3. It is contended that the agreement to submit this controversy to arbitration operated to stop the running of the statute of limitations. We think it is a well-settled principle that a defendant cannot avail himself of the bar of the statute of limitations, if it appears that he has done anything that would tend to lull the plaintiff into inaction, and thereby permit the limitation prescribed by the statute' to run against him. If, by this agreement to arbitrate, it appears from the record that plaintiffs, by the action of the defendant, were induced not to bring their suit, then we think defendant would be estopped from pleading the bar of the statute of limitations. If, however, after the agreement was made to submit to arbitration, plaintiffs took no steps toward having the matt'er submitted, and did not insist upon the defendant’s submission of the matter, such an agreement, we think, cannot be held to stop the running of the statute. It not only appears from the statement in this case that plaintiffs took no steps toward having a hearing before the arbitrator, but there is no affirmative showing that defendant did anything to prevent the arbitration. It is not sufficient, if it should appear, that defendant failed, or even refused, to appear before the arbitrator and submit its case. Defendant must have done something that amounted to an affirmative inducement to plaintiffs to delay bringing action. The statement does not indicate that plaintiffs were deterred or delayed in bringing their suit because of the failure of the parties to appear and submit the matter to the arbitrator. Inasmuch as defendant is not shown to have used the agreement to arbitrate as a means for inducing plaintiffs to refrain from bringing suit until barred by the statute of limitations, we think the selection of an arbitrator amounted to nothing more, than a part of the negotiations between the parties looking to an amicable adjustment of their differences.

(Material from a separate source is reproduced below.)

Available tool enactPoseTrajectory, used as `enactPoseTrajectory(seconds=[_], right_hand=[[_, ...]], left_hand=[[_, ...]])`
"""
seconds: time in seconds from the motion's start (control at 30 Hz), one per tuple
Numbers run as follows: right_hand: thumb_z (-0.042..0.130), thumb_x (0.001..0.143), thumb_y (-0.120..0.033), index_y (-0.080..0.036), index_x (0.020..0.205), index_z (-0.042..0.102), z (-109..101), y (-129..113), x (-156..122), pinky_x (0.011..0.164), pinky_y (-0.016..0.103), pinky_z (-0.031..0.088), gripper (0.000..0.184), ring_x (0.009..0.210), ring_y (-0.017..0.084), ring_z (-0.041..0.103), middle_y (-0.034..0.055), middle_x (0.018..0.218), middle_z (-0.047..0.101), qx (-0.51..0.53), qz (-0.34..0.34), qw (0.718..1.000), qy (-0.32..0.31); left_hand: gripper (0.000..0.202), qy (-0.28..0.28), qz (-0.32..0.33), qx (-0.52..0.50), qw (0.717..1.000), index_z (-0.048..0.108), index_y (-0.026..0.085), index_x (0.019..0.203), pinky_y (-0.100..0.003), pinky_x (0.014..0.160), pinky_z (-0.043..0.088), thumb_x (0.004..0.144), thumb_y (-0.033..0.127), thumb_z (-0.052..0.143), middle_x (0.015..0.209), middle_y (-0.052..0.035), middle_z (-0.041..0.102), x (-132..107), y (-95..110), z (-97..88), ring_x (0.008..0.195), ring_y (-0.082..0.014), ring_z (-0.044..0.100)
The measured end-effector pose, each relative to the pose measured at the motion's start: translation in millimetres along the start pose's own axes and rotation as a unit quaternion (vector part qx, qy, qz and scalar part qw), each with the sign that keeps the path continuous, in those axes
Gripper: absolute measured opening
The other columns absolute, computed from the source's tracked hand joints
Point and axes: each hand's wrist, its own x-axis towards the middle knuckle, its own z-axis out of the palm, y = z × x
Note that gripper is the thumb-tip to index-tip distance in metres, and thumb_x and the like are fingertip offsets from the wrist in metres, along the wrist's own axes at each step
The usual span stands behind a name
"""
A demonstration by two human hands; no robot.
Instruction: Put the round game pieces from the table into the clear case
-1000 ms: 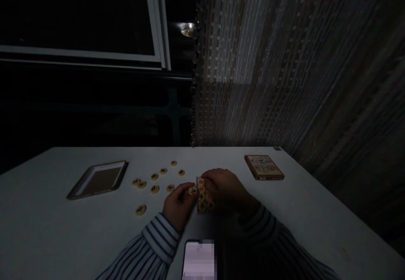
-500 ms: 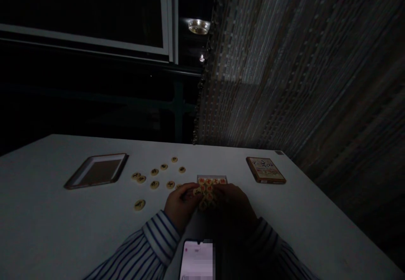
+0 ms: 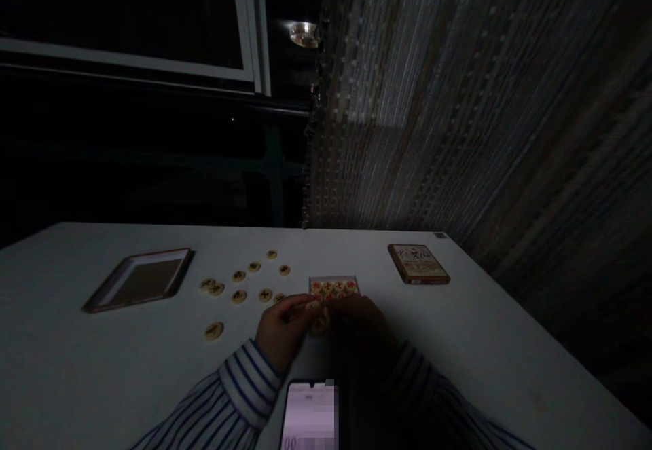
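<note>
A small shallow box (image 3: 333, 278) stands before me, with rows of round Chinese chess pieces (image 3: 329, 286) lettered in red inside it. At its left front side my left hand (image 3: 282, 328) pinches a chess piece (image 3: 312, 307) between thumb and fingers. From the right, my right hand (image 3: 364, 324) reaches over the box with bent fingers close together; deep shadow hides its fingertips and whatever they hold. Between the hands lies another piece (image 3: 319, 326) with dark lettering. Both hands cover the front of the box.
Several loose dark-lettered pieces (image 3: 239, 296) lie to the left on the white table (image 3: 127, 368). Beyond them is an open tray-like lid (image 3: 140, 279). A flat printed box (image 3: 418, 264) rests at the right. A lit phone (image 3: 308, 416) lies near me. A bead curtain (image 3: 407, 97) hangs behind.
The view has shifted a little, so everything sits further left. The left fingers, with the piece, have come closer to the right fingers over the box. The loose pieces stay in place.
</note>
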Motion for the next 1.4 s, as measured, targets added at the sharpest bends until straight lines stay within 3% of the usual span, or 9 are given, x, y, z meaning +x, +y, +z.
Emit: enactPoseTrajectory(seconds=[0.23,0.4,0.57,0.7,0.97,1.2,1.4], right_hand=[[0.035,0.085,-0.025,-0.018,0.084,0.061,0,-3,-2,0.059,0.026,0.032,0.027,0.063,0.014,0.052,0.0048,0.072,0.063,-0.015,-0.02,0.998,0.05],[0.036,0.084,-0.024,-0.019,0.08,0.061,1,-3,0,0.057,0.025,0.032,0.025,0.06,0.013,0.052,0.0031,0.068,0.062,-0.014,-0.011,1.0,0.02],[0.038,0.083,-0.026,-0.019,0.083,0.062,4,0,-1,0.057,0.024,0.035,0.025,0.061,0.014,0.054,0.0042,0.071,0.064,-0.011,-0.008,0.999,0.036],[0.037,0.084,-0.03,-0.019,0.087,0.062,0,-1,1,0.055,0.022,0.038,0.027,0.059,0.013,0.056,0.0047,0.072,0.065,0.019,0.004,0.999,0.046],[0.04,0.082,-0.026,-0.023,0.084,0.064,-10,-4,6,0.056,0.021,0.046,0.024,0.066,0.013,0.061,0.0026,0.078,0.067,0.118,0.035,0.992,0.003],[0.042,0.082,-0.028,-0.02,0.096,0.062,2,2,-1,0.073,0.027,0.048,0.026,0.084,0.016,0.06,0.0058,0.093,0.065,0.167,0.085,0.981,0.048],[0.044,0.081,-0.029,-0.02,0.096,0.062,15,11,-5,0.072,0.029,0.048,0.025,0.082,0.016,0.06,0.0057,0.091,0.066,0.182,0.075,0.978,0.065]], left_hand=[[0.021,0.007,0.0,-0.01,1.0,0.066,0.014,0.075,-0.022,0.066,0.051,0.059,0.027,0.068,0.073,-0.0038,0.07,1,-3,-1.3,0.07,-0.0144,0.064],[0.018,-0.006,-0.006,-0.016,1.0,0.067,0.015,0.073,-0.021,0.066,0.05,0.061,0.028,0.065,0.072,-0.0028,0.07,0,2,0.2,0.07,-0.0141,0.064],[0.021,-0.023,0.005,0.011,1.0,0.067,0.016,0.079,-0.022,0.069,0.05,0.065,0.03,0.061,0.077,-0.0034,0.07,-2,2,-0.9,0.075,-0.0147,0.063],[0.025,-0.036,0.0,-0.001,0.999,0.066,0.015,0.083,-0.023,0.069,0.05,0.066,0.033,0.06,0.08,-0.0044,0.07,-2,0,-1.8,0.075,-0.0153,0.063],[0.028,-0.046,-0.019,-0.04,0.998,0.065,0.014,0.084,-0.025,0.068,0.05,0.063,0.032,0.063,0.08,-0.0056,0.07,-4,-2,1.1,0.074,-0.0165,0.064],[0.022,-0.031,-0.009,-0.028,0.999,0.066,0.014,0.078,-0.022,0.068,0.051,0.061,0.028,0.065,0.075,-0.004,0.07,-4,1,1.5,0.073,-0.0151,0.064],[0.02,-0.019,-0.009,-0.027,0.999,0.066,0.015,0.074,-0.023,0.066,0.052,0.059,0.028,0.066,0.071,-0.0035,0.07,-5,2,1.7,0.07,-0.0157,0.064]])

4. Counsel for plaintiffs stated that he expected to escape the bar of the statute of limitations on defendant’s notice of recoupment. Defendant did not even plead a set-off. It pleaded *76non assumpsit and the bar of the statute of limitations. It gave notice that it would seek to recoup the damages sustained by reason of the negligent manner in which plaintiffs performed their work. Even if defendant had entered a plea of recoupment, coupled with non assumpsit, it would not amount to an admission of the existence of a cause of action, for the plea of non assumpsit is a denial of liability. It is well settled that the plea of recoupment alone by a defendant is equivalent to an admission that the plaintiff has a cause of action; but that is not this case. The burden was upon plaintiffs to establish their' right of recovery, and defendant, upon the issue tendered, was entitled to interpose any available defense.

The judgment is affirmed with costs, and it is so ordered.

Affirmed.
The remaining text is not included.